> [Prompt]: Give again, exactly and without pictures, the lines running from the line with "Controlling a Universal" to the end of the records below.

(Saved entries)
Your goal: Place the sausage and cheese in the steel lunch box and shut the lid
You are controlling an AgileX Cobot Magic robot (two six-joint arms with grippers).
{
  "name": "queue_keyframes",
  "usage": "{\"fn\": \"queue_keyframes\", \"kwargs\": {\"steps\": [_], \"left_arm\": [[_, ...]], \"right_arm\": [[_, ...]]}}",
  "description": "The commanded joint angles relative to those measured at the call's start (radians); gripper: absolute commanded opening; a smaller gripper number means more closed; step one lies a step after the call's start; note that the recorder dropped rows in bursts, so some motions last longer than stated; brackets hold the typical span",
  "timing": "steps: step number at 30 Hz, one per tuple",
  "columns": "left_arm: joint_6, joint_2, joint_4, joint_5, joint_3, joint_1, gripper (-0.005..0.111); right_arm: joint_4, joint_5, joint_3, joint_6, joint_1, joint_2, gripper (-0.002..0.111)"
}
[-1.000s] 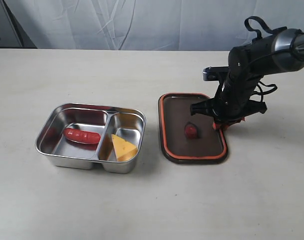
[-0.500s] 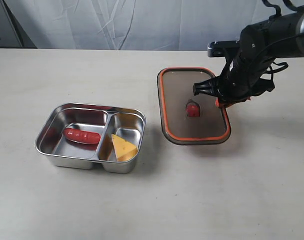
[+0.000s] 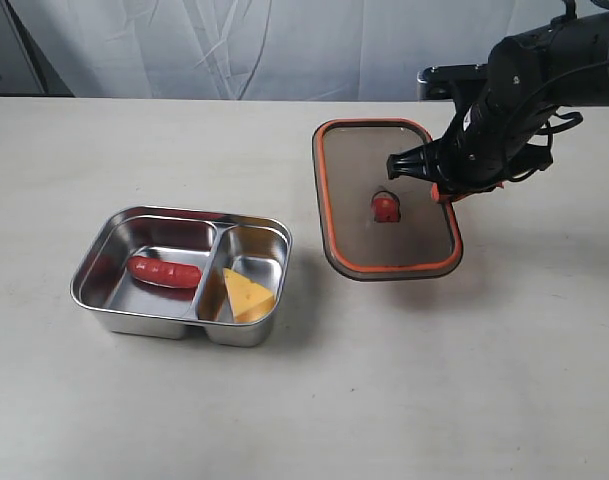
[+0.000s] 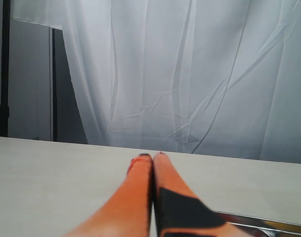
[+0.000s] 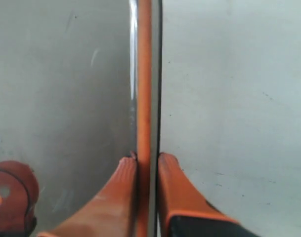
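Note:
The steel lunch box point(image 3: 99, 268) rests on the table at the left of the exterior view. The dark-red sausage point(image 3: 164, 271) lies in its larger compartment, and the yellow-orange cheese point(image 3: 247, 295) sits in the smaller one. To the right, the tinted lid point(image 3: 384, 160) with its orange rim hangs tilted above the table, its red valve knob point(image 3: 385, 207) at centre. My right gripper point(image 3: 446, 192) is shut on the lid's right edge; in the right wrist view the fingers point(image 5: 121, 195) pinch the rim point(image 5: 144, 74). My left gripper point(image 4: 152, 157) is shut on nothing, away from everything.
A white curtain point(image 3: 284, 45) hangs behind the pale table point(image 3: 304, 400). A strip of steel rim point(image 4: 269, 225) shows at the edge of the left wrist view.
The right gripper has lifted the lid off the table and carried it up and slightly back; the lid now tilts and casts a shadow. Box, sausage and cheese have not moved.

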Motion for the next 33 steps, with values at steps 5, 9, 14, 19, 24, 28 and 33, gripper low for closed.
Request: {"fn": "queue_keyframes", "kwargs": {"steps": [5, 9, 14, 19, 24, 28, 33], "left_arm": [[-0.004, -0.005, 0.001, -0.103, 0.005, 0.001, 0.0], [-0.004, -0.005, -0.048, -0.218, 0.005, 0.001, 0.0], [0.015, -0.005, -0.085, -0.352, 0.005, 0.001, 0.0], [0.022, -0.005, -0.117, -0.408, 0.005, 0.001, 0.0], [-0.1, -0.005, -0.268, -0.375, 0.005, 0.001, 0.0], [-0.191, -0.005, -0.334, -0.322, 0.005, 0.0, 0.0], [-0.326, 0.131, -0.171, -0.386, -0.081, -0.002, 0.0]], "right_arm": [[-0.006, -0.007, 0.002, -0.009, -0.005, -0.011, 0.0], [-0.006, -0.007, 0.002, -0.009, -0.005, -0.011, 0.0], [-0.006, -0.005, 0.002, -0.01, -0.005, -0.013, 0.0], [-0.006, 0.002, 0.002, -0.012, -0.005, -0.017, 0.0], [-0.006, 0.002, 0.002, -0.014, -0.005, -0.017, 0.0], [-0.006, -0.002, 0.002, -0.037, -0.005, -0.028, 0.0], [-0.006, -0.009, 0.002, -0.065, -0.005, -0.084, 0.0]]}}
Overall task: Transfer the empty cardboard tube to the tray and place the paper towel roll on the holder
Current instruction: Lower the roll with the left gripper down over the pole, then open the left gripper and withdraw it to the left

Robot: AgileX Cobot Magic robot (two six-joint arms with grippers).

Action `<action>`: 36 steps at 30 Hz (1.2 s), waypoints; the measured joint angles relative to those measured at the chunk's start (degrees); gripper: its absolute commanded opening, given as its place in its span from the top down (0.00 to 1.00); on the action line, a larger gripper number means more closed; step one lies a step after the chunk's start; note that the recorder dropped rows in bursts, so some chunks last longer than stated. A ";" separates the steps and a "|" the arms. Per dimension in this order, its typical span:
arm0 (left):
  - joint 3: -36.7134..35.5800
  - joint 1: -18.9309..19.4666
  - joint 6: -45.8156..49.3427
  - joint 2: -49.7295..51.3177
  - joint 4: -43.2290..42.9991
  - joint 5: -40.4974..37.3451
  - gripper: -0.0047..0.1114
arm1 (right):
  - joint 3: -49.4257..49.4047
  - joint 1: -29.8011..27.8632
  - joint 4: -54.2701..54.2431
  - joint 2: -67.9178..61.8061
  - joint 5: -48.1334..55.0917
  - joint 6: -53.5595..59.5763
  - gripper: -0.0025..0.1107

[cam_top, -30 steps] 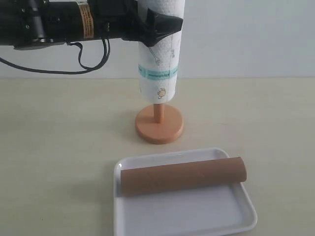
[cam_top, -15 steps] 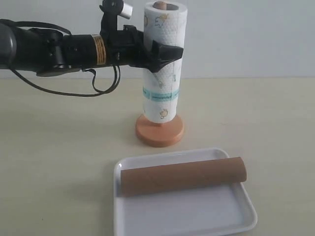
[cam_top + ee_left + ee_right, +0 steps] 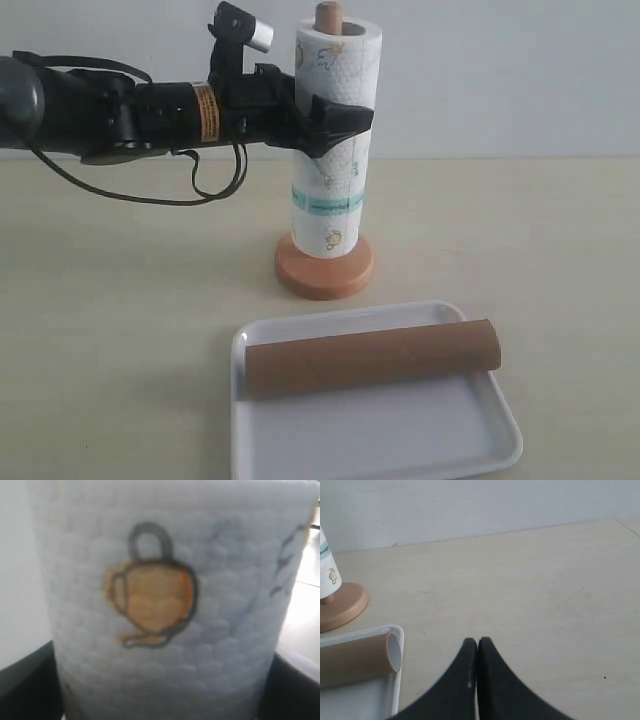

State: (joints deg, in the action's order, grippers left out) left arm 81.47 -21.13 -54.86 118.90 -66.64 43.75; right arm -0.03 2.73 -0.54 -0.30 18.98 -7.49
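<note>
I see left hand [image 3: 338, 114] pinching the roll [image 3: 333, 190] high on its sides; light, soft paper (dents easily), so gentle squeeze; right hand [image 3: 477, 643] pressed together.

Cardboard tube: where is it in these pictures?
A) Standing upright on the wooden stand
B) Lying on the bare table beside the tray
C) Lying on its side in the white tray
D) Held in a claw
C: the cardboard tube lies on its side across the tray, with no claw touching it.
</note>
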 measured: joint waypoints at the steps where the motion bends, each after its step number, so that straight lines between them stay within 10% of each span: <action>1: 0.00 0.00 -0.40 0.00 0.00 -0.11 0.22 | 0.00 0.00 0.00 0.00 0.00 0.00 0.98; 16: 0.00 0.90 -2.55 0.00 -4.08 1.29 0.22 | 0.00 0.00 0.00 0.00 0.00 0.00 0.98; 33: 0.00 13.97 -21.38 -6.42 -22.95 18.57 0.23 | 0.00 0.00 0.00 0.00 0.00 0.00 0.98; 36: 0.00 17.79 -27.70 -8.38 -27.64 24.69 0.41 | 0.00 0.00 0.00 0.00 0.00 0.00 0.98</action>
State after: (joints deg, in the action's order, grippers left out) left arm 81.47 -3.34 -82.56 110.52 -94.27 68.44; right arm -0.03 2.73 -0.54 -0.30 18.98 -7.49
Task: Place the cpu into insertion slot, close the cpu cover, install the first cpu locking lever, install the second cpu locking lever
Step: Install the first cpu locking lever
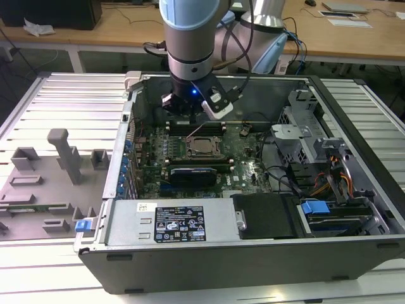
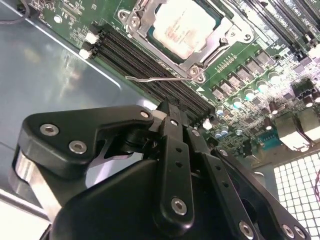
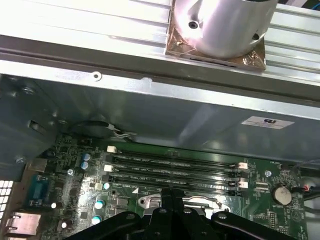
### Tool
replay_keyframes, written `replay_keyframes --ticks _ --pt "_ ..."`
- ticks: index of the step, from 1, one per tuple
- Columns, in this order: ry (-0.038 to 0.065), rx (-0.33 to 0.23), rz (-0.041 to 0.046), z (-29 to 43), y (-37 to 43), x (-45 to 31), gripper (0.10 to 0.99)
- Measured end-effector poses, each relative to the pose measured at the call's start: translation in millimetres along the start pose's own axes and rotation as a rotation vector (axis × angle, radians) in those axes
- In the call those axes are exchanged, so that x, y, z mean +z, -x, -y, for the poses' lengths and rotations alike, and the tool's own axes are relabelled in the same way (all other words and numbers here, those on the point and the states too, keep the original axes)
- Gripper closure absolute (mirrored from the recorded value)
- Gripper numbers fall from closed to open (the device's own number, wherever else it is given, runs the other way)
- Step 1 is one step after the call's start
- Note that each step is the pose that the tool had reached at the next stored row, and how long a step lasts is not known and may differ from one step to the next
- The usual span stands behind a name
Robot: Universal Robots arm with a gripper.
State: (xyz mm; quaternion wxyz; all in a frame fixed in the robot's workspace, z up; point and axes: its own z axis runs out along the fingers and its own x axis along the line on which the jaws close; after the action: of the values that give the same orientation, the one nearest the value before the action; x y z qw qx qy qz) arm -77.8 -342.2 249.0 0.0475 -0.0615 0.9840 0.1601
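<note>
My gripper (image 2: 167, 107) has its fingers pressed together and holds nothing. It hangs over the long black memory slots (image 2: 145, 62), near the insertion slot (image 2: 156, 44). The cpu (image 2: 184, 26) lies in that slot. The cpu cover (image 2: 141, 21) lies flat around it. A thin wire lever (image 2: 160, 78) sticks out beside the cover.

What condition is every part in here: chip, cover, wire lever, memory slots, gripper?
Small pale silvery square cpu: seated flat in place.
Silvery metal frame cpu cover: lowered around the cpu.
Thin wire lever: sticking out sideways, apparently unlatched.
Long black memory slots: empty.
Black gripper: shut, holding nothing.
</note>
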Motion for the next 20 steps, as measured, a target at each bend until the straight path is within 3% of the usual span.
replay_keyframes --ticks 3,4,5,6,12,20 --pt "-0.02 -0.015 0.0376 0.0 -0.3 0.1 0.98" --pt "-0.026 -0.024 0.0654 0.0 -0.8 0.1 0.98" --pt "-0.028 -0.03 0.0816 0.0 -1.3 0.3 0.98" --pt "-0.029 -0.033 0.0917 0.3 -1.4 1.6 0.98" --pt "-0.033 -0.015 0.1021 -0.2 -2.0 10.4 0.98" --pt "-0.039 0.001 0.1102 -10.5 -0.8 20.1 0.98"
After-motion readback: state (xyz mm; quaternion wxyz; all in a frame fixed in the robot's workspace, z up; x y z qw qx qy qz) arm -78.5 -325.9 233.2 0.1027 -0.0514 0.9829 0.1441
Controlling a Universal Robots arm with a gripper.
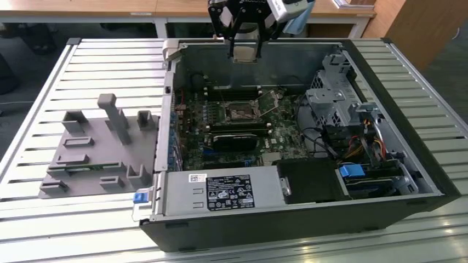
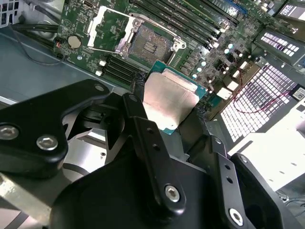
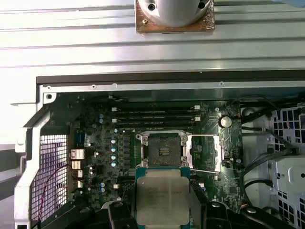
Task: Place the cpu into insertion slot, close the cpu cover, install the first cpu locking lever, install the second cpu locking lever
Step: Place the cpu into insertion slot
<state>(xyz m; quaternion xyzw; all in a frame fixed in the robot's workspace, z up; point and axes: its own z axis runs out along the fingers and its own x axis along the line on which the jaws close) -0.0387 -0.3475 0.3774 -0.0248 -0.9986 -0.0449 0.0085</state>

> [Exercise solution]:
Controlling a Universal Robots arm with a gripper.
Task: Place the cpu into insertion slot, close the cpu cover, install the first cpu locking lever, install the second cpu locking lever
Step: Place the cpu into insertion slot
<state>(xyz m; quaternion xyzw; all in a frame fixed in the robot's workspace, z up; point and axes: its own z axis runs out along the fingers and its own x axis along the line on which the jaws close) -0.0387 -0.3475 0.3774 -0.0248 -0.9986 -0.0449 0.0085</state>

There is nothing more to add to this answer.